Related: The remaining steps to ordinary institutional investment
Bucks do not stop at institutions
The power that options offer to individuals is also being realized by an increasing number of retail investors, even in the midst of global economic uncertainty. According to Trade Alert, 2020 was a record year for the options market in terms of traded volume with 7.47 billion traded contracts. This trend continued with conviction in early 2021.
Surprisingly, the majority of the increase in volume was contributed by retail investors. An article by Barrons highlighted that option brokers like Schwab have seen a 116% increase in the options traded. It is estimated that 60% of all options traded are from retail investors, as evidenced by the fact that the size of the position is less than 10 contracts. In fact, the number of trades with a single contract has doubled in the same time period.

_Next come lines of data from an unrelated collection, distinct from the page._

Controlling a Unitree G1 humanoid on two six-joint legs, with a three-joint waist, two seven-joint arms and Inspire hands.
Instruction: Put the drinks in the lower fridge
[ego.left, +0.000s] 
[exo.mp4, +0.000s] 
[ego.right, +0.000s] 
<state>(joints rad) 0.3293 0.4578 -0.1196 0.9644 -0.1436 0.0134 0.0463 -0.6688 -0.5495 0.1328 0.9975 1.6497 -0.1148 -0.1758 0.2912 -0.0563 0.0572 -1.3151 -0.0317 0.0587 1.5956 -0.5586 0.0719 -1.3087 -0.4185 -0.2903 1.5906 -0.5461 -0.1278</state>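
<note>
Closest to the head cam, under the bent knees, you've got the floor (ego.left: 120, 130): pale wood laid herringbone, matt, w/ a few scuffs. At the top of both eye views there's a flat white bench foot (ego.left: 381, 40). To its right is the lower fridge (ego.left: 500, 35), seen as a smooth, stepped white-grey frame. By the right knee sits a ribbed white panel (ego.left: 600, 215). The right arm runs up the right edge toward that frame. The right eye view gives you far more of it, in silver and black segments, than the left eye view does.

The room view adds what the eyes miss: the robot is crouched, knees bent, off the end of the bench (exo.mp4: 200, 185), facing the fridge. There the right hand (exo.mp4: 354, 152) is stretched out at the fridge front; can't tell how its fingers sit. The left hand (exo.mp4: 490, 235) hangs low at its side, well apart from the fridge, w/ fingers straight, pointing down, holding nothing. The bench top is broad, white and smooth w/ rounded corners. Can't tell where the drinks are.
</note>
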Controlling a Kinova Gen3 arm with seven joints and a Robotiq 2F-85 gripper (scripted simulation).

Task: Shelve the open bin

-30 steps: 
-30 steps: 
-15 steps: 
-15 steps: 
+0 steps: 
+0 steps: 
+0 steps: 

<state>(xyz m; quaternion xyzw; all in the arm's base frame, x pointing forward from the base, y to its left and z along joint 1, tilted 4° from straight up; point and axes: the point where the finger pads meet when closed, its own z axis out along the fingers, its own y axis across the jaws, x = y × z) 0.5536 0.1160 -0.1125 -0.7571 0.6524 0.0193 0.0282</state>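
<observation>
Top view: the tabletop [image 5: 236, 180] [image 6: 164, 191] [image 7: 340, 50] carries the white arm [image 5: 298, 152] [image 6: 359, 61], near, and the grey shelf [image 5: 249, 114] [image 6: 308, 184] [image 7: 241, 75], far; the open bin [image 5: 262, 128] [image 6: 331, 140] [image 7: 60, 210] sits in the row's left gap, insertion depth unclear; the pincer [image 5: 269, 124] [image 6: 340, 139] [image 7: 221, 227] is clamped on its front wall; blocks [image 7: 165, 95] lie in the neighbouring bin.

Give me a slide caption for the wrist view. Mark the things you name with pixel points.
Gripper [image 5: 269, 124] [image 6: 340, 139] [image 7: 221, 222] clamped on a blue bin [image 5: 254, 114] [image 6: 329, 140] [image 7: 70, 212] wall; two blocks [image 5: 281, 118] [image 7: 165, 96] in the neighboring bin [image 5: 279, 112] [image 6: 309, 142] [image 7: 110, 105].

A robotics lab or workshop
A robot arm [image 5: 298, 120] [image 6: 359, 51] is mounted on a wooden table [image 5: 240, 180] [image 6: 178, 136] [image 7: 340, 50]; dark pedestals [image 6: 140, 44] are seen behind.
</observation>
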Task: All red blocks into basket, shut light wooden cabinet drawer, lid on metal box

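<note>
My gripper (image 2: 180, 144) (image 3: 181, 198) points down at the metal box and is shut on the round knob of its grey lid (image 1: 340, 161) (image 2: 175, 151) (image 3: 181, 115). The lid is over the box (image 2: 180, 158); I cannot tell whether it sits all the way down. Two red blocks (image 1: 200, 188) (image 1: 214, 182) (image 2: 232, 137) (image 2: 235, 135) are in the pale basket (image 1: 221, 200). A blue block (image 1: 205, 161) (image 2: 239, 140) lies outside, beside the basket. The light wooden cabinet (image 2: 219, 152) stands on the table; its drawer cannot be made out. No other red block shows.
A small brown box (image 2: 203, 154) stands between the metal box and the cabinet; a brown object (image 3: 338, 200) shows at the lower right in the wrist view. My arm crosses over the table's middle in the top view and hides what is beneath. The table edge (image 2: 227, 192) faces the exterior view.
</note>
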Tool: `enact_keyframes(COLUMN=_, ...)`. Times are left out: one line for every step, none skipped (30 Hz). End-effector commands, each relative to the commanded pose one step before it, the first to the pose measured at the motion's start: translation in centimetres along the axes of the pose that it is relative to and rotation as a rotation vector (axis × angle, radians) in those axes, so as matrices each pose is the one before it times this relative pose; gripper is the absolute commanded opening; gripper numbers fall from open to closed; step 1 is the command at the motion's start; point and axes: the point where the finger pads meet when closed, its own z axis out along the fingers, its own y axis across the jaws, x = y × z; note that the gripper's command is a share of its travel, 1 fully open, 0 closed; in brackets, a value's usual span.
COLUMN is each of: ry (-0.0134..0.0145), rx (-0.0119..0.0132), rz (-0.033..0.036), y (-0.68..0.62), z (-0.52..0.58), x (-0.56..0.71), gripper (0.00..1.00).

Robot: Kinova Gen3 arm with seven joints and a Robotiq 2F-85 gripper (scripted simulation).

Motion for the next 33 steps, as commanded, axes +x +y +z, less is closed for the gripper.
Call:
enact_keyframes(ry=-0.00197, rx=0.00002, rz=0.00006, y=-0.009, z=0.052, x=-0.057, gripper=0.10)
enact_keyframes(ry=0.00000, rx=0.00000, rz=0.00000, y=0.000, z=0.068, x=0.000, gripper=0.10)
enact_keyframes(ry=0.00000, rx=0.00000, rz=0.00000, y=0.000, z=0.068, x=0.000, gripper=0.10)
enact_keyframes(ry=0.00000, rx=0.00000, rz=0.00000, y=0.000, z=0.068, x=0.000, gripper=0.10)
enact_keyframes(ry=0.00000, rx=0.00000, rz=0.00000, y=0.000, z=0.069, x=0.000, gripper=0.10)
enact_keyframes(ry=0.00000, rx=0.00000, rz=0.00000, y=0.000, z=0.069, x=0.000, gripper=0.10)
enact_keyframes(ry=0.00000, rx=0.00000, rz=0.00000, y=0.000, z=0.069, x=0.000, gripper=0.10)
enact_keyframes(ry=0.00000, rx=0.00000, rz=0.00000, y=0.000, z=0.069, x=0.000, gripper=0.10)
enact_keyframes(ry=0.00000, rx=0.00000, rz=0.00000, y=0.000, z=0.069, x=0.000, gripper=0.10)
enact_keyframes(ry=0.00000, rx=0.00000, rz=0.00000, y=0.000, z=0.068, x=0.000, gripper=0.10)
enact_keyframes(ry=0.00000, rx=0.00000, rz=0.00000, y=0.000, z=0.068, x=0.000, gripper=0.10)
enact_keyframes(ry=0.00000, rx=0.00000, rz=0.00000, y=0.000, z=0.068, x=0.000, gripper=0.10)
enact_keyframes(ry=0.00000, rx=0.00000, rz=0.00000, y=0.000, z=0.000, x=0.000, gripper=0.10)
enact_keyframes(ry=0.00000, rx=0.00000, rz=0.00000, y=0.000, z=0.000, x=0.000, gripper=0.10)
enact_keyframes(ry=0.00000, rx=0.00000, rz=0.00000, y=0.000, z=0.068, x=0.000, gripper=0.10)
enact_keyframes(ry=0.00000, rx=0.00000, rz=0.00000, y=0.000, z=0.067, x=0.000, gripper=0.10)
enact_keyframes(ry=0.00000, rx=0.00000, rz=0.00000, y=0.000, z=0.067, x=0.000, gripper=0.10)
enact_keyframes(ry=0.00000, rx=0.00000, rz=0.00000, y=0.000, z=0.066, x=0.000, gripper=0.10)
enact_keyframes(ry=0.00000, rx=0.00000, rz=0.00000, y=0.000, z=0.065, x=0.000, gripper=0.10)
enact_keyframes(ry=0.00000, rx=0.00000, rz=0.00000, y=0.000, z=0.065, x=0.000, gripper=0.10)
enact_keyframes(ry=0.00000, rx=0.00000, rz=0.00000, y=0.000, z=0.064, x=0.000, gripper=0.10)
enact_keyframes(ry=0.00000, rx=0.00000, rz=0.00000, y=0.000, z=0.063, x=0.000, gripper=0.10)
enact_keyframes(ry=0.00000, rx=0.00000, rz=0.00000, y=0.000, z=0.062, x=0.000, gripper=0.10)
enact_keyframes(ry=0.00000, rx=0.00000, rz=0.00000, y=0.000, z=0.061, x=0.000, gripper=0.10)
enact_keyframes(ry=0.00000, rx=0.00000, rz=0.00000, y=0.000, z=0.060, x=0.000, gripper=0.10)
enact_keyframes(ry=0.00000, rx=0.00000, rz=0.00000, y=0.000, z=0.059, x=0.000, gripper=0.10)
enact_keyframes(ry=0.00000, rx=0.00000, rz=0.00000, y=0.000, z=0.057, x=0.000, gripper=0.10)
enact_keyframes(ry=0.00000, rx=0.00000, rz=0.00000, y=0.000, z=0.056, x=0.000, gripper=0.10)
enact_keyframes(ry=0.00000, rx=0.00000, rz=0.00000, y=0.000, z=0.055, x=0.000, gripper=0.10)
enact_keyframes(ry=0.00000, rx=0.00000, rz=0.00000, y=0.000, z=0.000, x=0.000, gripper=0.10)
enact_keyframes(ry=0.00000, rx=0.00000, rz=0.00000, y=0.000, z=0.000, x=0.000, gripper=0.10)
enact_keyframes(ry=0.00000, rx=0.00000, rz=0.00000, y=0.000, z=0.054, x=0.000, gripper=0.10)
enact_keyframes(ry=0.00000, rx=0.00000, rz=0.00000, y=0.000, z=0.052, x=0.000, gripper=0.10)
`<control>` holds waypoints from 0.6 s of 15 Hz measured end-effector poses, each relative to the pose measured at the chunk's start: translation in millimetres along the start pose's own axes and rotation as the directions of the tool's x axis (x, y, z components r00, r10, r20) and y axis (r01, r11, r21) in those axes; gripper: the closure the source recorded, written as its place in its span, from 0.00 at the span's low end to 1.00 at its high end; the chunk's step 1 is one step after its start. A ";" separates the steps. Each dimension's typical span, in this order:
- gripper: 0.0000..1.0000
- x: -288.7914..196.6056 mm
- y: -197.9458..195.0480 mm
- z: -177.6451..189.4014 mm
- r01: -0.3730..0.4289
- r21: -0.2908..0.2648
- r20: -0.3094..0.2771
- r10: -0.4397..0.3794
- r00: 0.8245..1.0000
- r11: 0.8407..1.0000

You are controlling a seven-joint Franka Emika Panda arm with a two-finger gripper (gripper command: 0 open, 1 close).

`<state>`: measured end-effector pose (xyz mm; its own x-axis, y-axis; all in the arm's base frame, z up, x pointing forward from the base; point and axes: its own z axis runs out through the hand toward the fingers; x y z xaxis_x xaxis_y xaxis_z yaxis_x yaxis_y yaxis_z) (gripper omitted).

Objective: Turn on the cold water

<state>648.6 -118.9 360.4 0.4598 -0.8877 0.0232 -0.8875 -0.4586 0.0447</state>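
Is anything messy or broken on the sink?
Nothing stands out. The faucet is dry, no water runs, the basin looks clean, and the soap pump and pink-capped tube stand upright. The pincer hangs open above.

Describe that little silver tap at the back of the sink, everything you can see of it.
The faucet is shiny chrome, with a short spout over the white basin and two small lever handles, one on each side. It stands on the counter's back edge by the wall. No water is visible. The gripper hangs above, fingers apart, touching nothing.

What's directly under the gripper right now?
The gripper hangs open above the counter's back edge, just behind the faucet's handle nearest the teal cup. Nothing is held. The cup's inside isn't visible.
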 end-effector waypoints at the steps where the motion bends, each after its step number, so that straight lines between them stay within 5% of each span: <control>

Related: Discovery of financial literacy: Crypto carries fees for retail investments
As we evolve through 2021, big names like Goldman Sachs have also announced that they are expanding their cryptocurrency presence by offering options trading in Ether (ETH) after seeing a huge institutional demand. These products also apply to their retail customers and are sure to reduce some of the leverage in the system, creating an easy ramp for investors.
Today, centralized exchanges are better equipped to handle retail demand for options. They do not suffer from network load on Ethereum, leading to immediate execution of trades with lower fees.
It does not exclude the innovations that come with the accelerated rate of decentralized financing. DeFi has disrupted many traditional financial industries and it seeks to make options more readily available. In the future, decentralized exchanges will play a key role in connecting retail investors with options as its ecosystem continues to evolve.
Related: DeFi proved to be resilient during the market crises of March 2020 and May 2021
With the economic impact of the global pandemic expected to last until 2025, cryptocurrency markets will no doubt remain volatile. DeFi applications and centralized exchanges are working diligently to bring more and more cryptocurrencies to the options market and are evolving to simplify complicated trading strategies for investors.
This article does not contain investment advice or recommendations. Every investment and trading movement involves risk, and readers should conduct their own research when making a decision.
The views, thoughts and opinions expressed herein are those of the author alone and do not necessarily reflect or represent the views and opinions of Cointelegraph.
Pankaj Balani has over eight years of experience as a business manager and derivatives trader, and he has dedicated the last two years to building the Delta Exchange, a next-generation derivative exchange where traditional financial instruments and cryptocurrency trading intersect. Balani is a UBS alumni and has gained financial, derivatives and quantitative financial experience through his positions in Edelweiss Asset Management and Elara Capital. He graduated from the Indian Institute of Technology in Delhi with a degree in engineering physics and obtained an MBA from Indian School of Business.